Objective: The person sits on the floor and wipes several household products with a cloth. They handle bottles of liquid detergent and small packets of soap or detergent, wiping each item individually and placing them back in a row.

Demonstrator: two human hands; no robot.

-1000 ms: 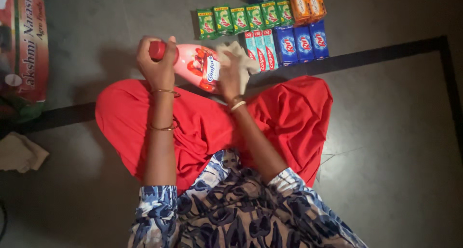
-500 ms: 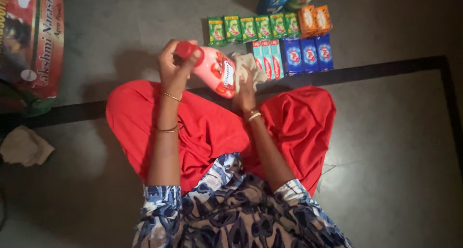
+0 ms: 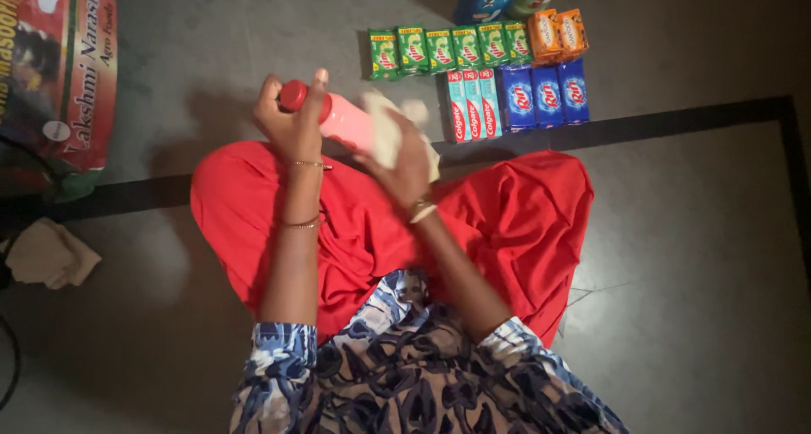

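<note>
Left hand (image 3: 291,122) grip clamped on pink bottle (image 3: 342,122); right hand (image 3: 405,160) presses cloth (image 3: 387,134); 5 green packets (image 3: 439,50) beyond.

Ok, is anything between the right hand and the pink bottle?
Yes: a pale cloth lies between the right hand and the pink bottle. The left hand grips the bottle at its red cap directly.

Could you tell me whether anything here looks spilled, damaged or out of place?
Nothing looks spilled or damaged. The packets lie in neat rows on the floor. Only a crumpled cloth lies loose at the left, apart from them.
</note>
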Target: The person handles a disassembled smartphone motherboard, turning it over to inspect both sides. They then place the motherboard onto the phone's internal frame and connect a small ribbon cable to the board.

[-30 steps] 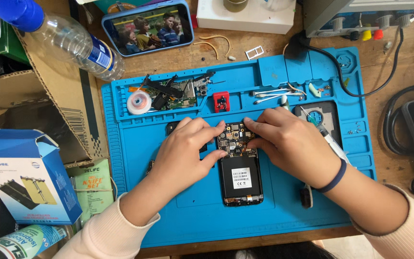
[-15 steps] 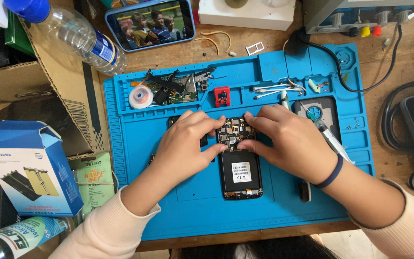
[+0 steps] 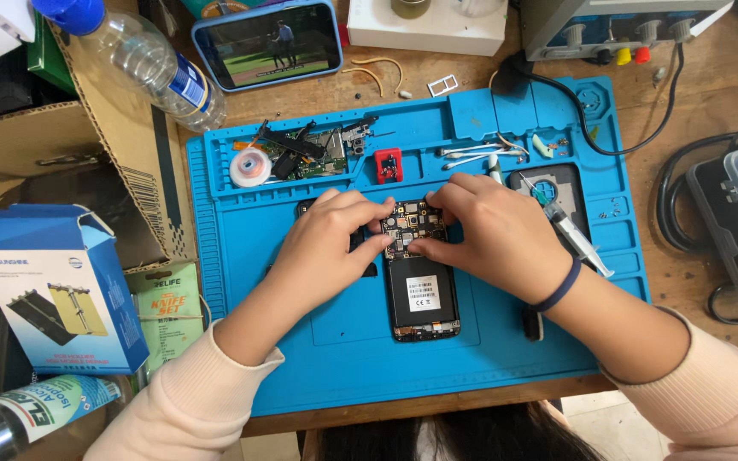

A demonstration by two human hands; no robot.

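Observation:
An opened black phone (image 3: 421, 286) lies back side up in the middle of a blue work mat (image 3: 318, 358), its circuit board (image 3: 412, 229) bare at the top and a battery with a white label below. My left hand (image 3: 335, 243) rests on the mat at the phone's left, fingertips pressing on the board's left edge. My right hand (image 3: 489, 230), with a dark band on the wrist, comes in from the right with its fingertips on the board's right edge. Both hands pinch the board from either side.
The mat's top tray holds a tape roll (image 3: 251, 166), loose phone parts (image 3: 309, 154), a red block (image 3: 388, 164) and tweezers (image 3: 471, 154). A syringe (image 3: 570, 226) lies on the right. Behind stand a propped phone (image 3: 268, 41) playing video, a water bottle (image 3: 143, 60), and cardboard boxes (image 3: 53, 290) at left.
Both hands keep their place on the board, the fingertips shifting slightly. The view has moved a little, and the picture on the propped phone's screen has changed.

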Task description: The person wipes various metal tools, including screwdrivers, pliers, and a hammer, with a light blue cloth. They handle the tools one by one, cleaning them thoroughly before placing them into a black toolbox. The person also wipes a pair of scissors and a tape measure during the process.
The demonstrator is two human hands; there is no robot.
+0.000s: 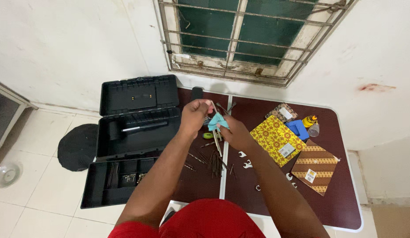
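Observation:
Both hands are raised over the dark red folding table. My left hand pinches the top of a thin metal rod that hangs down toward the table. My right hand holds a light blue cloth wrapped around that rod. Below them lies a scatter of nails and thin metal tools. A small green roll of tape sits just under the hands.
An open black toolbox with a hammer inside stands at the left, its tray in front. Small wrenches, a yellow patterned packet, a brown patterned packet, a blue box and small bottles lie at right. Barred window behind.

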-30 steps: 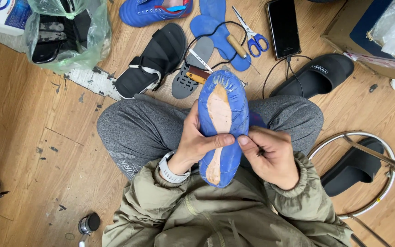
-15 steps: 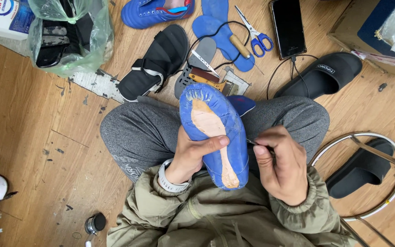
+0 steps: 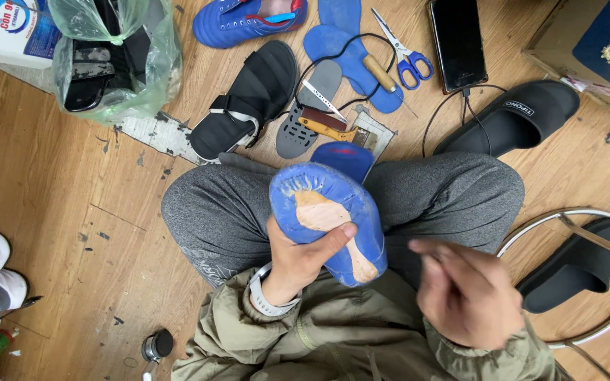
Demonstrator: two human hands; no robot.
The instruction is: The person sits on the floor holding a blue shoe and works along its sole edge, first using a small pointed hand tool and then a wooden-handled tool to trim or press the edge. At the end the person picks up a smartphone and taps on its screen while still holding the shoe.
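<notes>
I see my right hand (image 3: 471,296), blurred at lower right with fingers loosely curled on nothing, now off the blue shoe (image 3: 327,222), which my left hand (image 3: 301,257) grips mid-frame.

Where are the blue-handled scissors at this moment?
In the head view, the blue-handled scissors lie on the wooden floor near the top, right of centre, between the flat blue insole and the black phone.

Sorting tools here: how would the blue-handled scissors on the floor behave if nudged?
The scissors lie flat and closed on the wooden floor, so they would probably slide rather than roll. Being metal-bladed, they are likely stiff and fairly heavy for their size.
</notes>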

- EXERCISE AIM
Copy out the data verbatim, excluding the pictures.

- EXPECTED ANSWER
Objective: The person sits on the floor and wipes several household products with a cloth. They handle bottles of liquid detergent and small packets of soap or detergent, wiping each item individually and placing them back in a row.

Demonstrator: two human hands; no robot.

-1000 ms: 
-500 ms: 
+0 ms: 

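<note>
Left hand (image 3: 291,122) grip clamped on pink bottle (image 3: 342,122); right hand (image 3: 405,160) presses cloth (image 3: 387,134); 5 green packets (image 3: 439,50) beyond.

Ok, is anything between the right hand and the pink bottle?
Yes: a pale cloth lies between the right hand and the pink bottle. The left hand grips the bottle at its red cap directly.

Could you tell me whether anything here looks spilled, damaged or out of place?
Nothing looks spilled or damaged. The packets lie in neat rows on the floor. Only a crumpled cloth lies loose at the left, apart from them.
</note>
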Target: The person handles a disassembled smartphone motherboard, turning it over to inspect both sides. They then place the motherboard onto the phone's internal frame and connect a small ribbon cable to the board.

[-30 steps] 
[-15 steps] 
[+0 steps] 

A demonstration by two human hands; no robot.

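Observation:
An opened black phone (image 3: 421, 286) lies back side up in the middle of a blue work mat (image 3: 318, 358), its circuit board (image 3: 412, 229) bare at the top and a battery with a white label below. My left hand (image 3: 335, 243) rests on the mat at the phone's left, fingertips pressing on the board's left edge. My right hand (image 3: 489, 230), with a dark band on the wrist, comes in from the right with its fingertips on the board's right edge. Both hands pinch the board from either side.
The mat's top tray holds a tape roll (image 3: 251, 166), loose phone parts (image 3: 309, 154), a red block (image 3: 388, 164) and tweezers (image 3: 471, 154). A syringe (image 3: 570, 226) lies on the right. Behind stand a propped phone (image 3: 268, 41) playing video, a water bottle (image 3: 143, 60), and cardboard boxes (image 3: 53, 290) at left.
Both hands keep their place on the board, the fingertips shifting slightly. The view has moved a little, and the picture on the propped phone's screen has changed.
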
Task description: The person wipes various metal tools, including screwdrivers, pliers, and a hammer, with a light blue cloth. They handle the tools one by one, cleaning them thoroughly before placing them into a black toolbox. The person also wipes a pair of scissors and a tape measure during the process.
The demonstrator is two human hands; there is no robot.
+0.000s: 
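Observation:
Both hands are raised over the dark red folding table. My left hand pinches the top of a thin metal rod that hangs down toward the table. My right hand holds a light blue cloth wrapped around that rod. Below them lies a scatter of nails and thin metal tools. A small green roll of tape sits just under the hands.
An open black toolbox with a hammer inside stands at the left, its tray in front. Small wrenches, a yellow patterned packet, a brown patterned packet, a blue box and small bottles lie at right. Barred window behind.
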
-30 steps: 
-15 steps: 
+0 steps: 
Demonstrator: two human hands; no robot.
The instruction is: The person sits on the floor holding a blue shoe and works along its sole edge, first using a small pointed hand tool and then a wooden-handled tool to trim or press the edge. At the end the person picks up a smartphone and taps on its screen while still holding the shoe.
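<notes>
I see my right hand (image 3: 471,296), blurred at lower right with fingers loosely curled on nothing, now off the blue shoe (image 3: 327,222), which my left hand (image 3: 301,257) grips mid-frame.

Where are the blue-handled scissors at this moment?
In the head view, the blue-handled scissors lie on the wooden floor near the top, right of centre, between the flat blue insole and the black phone.

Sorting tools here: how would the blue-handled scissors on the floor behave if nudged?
The scissors lie flat and closed on the wooden floor, so they would probably slide rather than roll. Being metal-bladed, they are likely stiff and fairly heavy for their size.
</notes>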

No further output is expected here.